The Yuan-Ti seek to aid their gods (after all, the destruction of the world will occur one way or another) and practice sacred rites of Devouring, where they consume lesser serpents, honored individuals, and great leaders. Once a season, and once on each holy day, volunteers submit their names to the temples hoping to be selected as a sacrifice. Once chosen they are prepared, killed, and then devoured by the community to spread their essence amongst the people, honoring and strengthening them. An unwilling sacrifice is never chosen, as it would taint the rapture and honor of the sacred ceremony. The Yuan-Ti who die without being chosen are sacrficed to the gods, returning all they have devoured during their life to their patron, generally Apep or Wadjeet.
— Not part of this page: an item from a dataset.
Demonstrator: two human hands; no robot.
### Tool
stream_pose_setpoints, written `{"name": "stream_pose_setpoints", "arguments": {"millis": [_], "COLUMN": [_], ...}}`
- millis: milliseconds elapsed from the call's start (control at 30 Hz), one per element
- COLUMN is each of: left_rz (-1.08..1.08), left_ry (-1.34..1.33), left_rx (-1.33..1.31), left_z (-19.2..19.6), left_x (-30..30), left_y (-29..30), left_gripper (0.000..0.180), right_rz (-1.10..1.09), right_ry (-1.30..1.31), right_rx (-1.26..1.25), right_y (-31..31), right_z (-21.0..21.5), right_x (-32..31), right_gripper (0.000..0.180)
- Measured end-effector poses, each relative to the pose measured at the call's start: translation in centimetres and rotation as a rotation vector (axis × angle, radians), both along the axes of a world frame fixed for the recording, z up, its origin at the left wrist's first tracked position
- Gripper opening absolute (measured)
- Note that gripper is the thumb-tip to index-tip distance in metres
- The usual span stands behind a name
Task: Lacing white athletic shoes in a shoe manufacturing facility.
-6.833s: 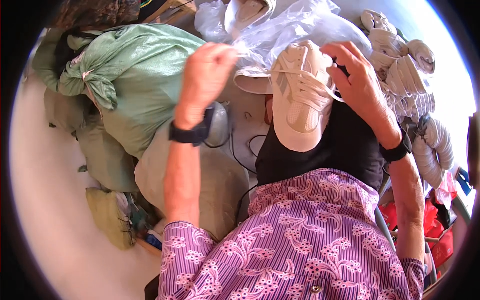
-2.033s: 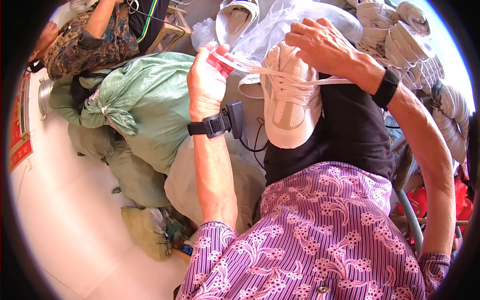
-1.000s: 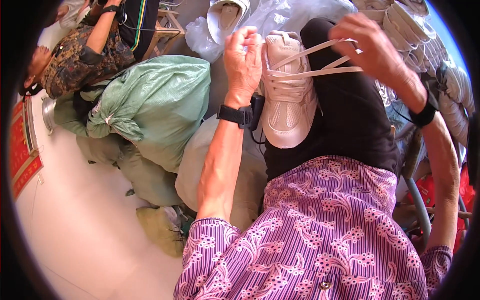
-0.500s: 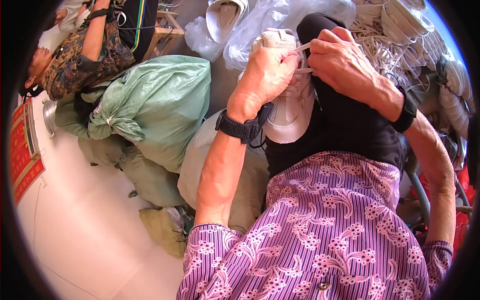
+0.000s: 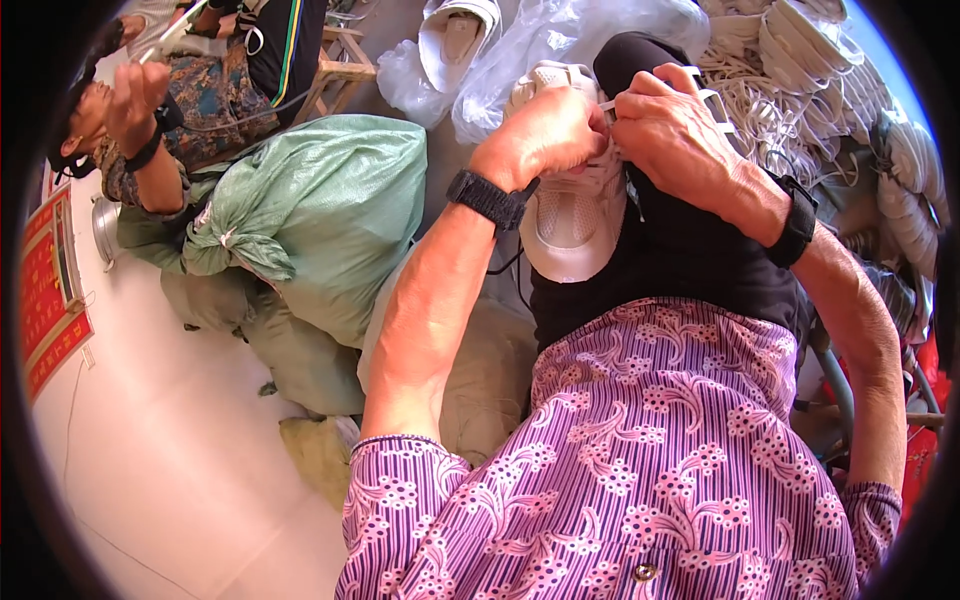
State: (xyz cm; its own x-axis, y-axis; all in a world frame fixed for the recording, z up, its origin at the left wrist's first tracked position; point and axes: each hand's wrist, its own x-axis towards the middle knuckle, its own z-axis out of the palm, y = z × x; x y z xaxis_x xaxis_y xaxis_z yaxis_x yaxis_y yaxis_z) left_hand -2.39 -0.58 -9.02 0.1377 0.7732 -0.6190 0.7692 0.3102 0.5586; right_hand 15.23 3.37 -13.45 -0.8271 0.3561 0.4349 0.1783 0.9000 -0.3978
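Note:
A white sneaker (image 5: 572, 235) rests on my black-trousered lap, its toe pointing toward me. My left hand (image 5: 545, 135) is closed over the sneaker's lacing area, fingertips pinched at a bit of white shoelace. Right beside it, my right hand (image 5: 672, 135) is closed too, gripping the white shoelace (image 5: 716, 103), whose loops stick out past its knuckles. The two hands almost meet above the eyelets. Their fingertips and the exact path of the lace are partly hidden.
A tied green sack (image 5: 335, 215) stands at my left, with more sacks below. Another white shoe (image 5: 458, 45) lies on clear plastic (image 5: 540, 50) ahead. Piled laces (image 5: 755, 105) and white shoes (image 5: 810, 45) fill the far right. A co-worker (image 5: 215, 90) sits at far left.
My left hand has turned and its fingers have come in close to the right hand; the lace stretched between them is now mostly hidden. The co-worker's arm has swung toward the left, holding something thin.

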Motion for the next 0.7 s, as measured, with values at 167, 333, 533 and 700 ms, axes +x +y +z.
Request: {"name": "stream_pose_setpoints", "arguments": {"millis": [167,333,533,700], "left_rz": [-0.010,0.558,0.276,0.334], "left_ry": [-0.011,-0.286,-0.113,-0.186], "left_rx": [0.440,0.352,0.459,0.404], "left_z": [0.1,-0.5,-0.5,0.1], "left_x": [-0.7,-1.1,-1.1,-0.5], "left_y": [-3.0,-5.1,-5.1,-4.5], "left_gripper": [0.013,0.010,0.019,0.017], "right_rz": [-0.020,-0.086,-0.117,-0.012], "right_ry": [-0.068,-0.014,0.058,0.227], "right_rx": [-0.071,-0.224,-0.840,-0.955], "right_y": [0.5,1.1,3.2,4.5], "right_z": [0.9,0.6,4.2,8.5], "right_x": [0.2,-1.4,-3.2,-1.7], "right_gripper": [0.008,0.012,0.007,0.017]}}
Yuan-Ti society is divided into three tiers: The Thin-Bloods, the half-Bloods, and the Full-Bloods. Thin-Bloods are the lowest tier, having only received a small amount of the god’s blessing they remain looking as their ancestors did, similiar to long, thin humans, with only some of snake-like features such as vestigial scales, fangs or eyes. The Thin-Bloods are often sent out as envoys or colonists, since their loss is less damaging to the gods. Thin-Bloods often sacrifice lesser serpents, hoping to thicken the sacred blood within them, allowing their children to be born as Half-Bloods. The Half-Bloods have major snake features, but it varies greatly between the individual. Some have snake heads, others have snakes as arms, and others have snake tails instead of legs, resembling their cousins the Lamia. More than one unsuspecting Yuan-Ti has been devoured by a vicious Lamia, mistaking her for a Half-Blood female. The Leaders of the Yuan-Ti and most sacred people are the Full-Bloods, whose bodies are perfect and beautiful blends of snake and ancestor. As they contain the most bountiful sacrifice to the gods they are fiercely protected and rarely leave the cities to venture to the lands beyond.They also tend to sacrifice only Half-Bloods or Thin-Bloods of great worth.

I would post the Genasi now, but they are not quite ready yet. I’ll save them for a future update, maybe when I post my bigger write-up of the Lamia life cycle.